→ Problem details
In the material below, some lines carry "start". Copy each such line.

→ Information supplied
■ ■ ■
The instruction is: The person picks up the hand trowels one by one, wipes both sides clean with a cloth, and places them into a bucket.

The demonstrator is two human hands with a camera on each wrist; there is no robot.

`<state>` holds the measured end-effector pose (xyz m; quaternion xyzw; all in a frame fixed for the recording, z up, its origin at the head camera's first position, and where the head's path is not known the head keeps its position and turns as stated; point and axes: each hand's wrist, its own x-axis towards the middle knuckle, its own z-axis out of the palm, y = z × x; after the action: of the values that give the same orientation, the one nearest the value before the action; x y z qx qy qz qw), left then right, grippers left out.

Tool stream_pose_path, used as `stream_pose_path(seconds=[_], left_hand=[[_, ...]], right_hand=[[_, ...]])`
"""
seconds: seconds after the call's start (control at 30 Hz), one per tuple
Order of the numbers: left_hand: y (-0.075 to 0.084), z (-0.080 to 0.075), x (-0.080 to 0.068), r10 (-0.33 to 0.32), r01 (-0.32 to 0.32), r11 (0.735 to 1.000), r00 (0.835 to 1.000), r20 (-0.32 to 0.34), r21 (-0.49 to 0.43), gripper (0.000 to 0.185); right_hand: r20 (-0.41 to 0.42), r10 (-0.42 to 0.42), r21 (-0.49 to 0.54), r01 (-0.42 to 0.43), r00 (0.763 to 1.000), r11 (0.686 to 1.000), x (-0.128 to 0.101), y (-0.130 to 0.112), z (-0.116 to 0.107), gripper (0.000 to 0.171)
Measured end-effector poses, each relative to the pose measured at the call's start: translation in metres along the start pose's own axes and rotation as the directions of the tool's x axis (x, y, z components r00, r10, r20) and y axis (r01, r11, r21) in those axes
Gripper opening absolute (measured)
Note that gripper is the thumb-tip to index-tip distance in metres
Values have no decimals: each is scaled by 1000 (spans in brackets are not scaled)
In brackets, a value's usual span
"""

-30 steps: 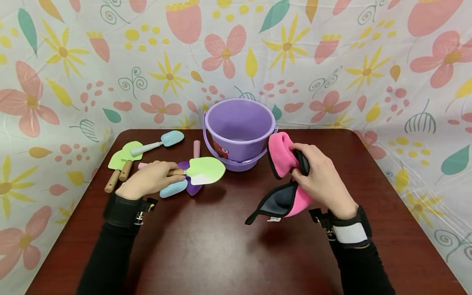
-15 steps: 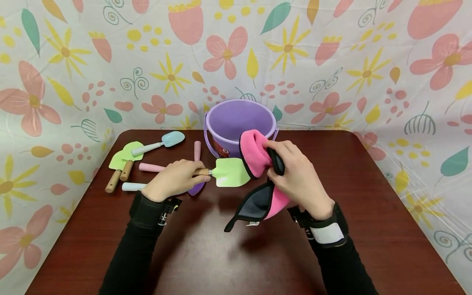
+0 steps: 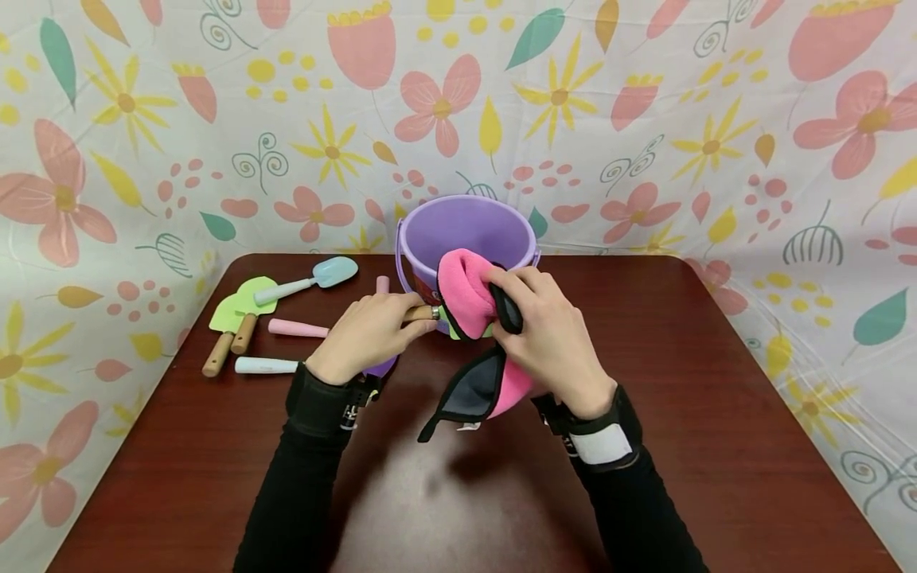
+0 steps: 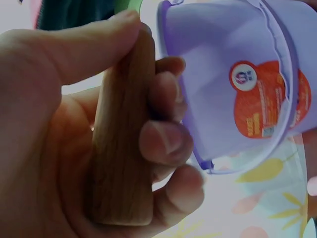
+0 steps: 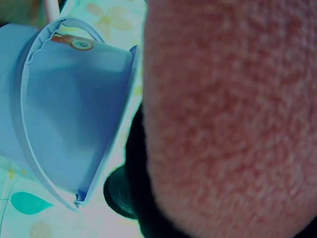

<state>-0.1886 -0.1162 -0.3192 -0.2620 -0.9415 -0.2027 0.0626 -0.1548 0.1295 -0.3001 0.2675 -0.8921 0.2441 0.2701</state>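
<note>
My left hand grips the wooden handle of a small green-bladed shovel, fingers curled round it. Most of the green blade is hidden behind a pink fleece cloth item with black edging and a grey inner side. My right hand pinches that cloth item by its black edge, and its lower flap hangs down to a black tip. Blade and cloth overlap in the head view; whether the blade is inside a fold cannot be told. Just behind both hands stands a purple bucket, upright.
Left on the brown table lie two green shovels with wooden handles and a light blue shovel. A pink handle, a white handle and a purple blade lie near my left hand. A floral sheet hangs behind.
My left hand has carried the green shovel right, toward the cloth item. My right hand has brought the cloth item left, in front of the bucket, and the blade is now mostly covered.
</note>
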Motion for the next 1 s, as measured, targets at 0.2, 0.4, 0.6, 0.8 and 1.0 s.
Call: stream_pose_path(seconds=[0.2, 0.4, 0.6, 0.8, 1.0], left_hand=[[9, 2, 5, 9, -3, 999, 993, -119, 54, 21], [16, 8, 10, 13, 1, 998, 973, -232, 61, 19], [18, 18, 13, 18, 6, 997, 946, -323, 73, 25], [16, 26, 15, 1, 24, 998, 933, -359, 66, 26], [16, 27, 15, 26, -5, 998, 924, -381, 57, 26]], right_hand=[[-41, -13, -39, 11, 999, 999, 7, 0, 8, 54], [-55, -45, -95, 40, 997, 995, 15, 2, 19, 51], [-51, -54, -167, 45, 997, 985, 20, 2, 29, 40], [-53, -60, -197, 48, 997, 979, 23, 7, 37, 28], [-82, -59, -196, 42, 995, 980, 22, 14, 39, 27]])
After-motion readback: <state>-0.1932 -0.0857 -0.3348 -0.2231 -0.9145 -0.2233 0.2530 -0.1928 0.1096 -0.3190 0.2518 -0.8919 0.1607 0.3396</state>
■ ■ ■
→ Result below
seconds: seconds after the call's start (control at 30 Hz), one per tuple
Measured end-effector poses, each relative to the pose measured at the call's start: translation in metres along the start pose's own axes and rotation as the directions of the tool's x axis (x, y, z components r00, r10, r20) and y axis (r01, r11, r21) in those axes

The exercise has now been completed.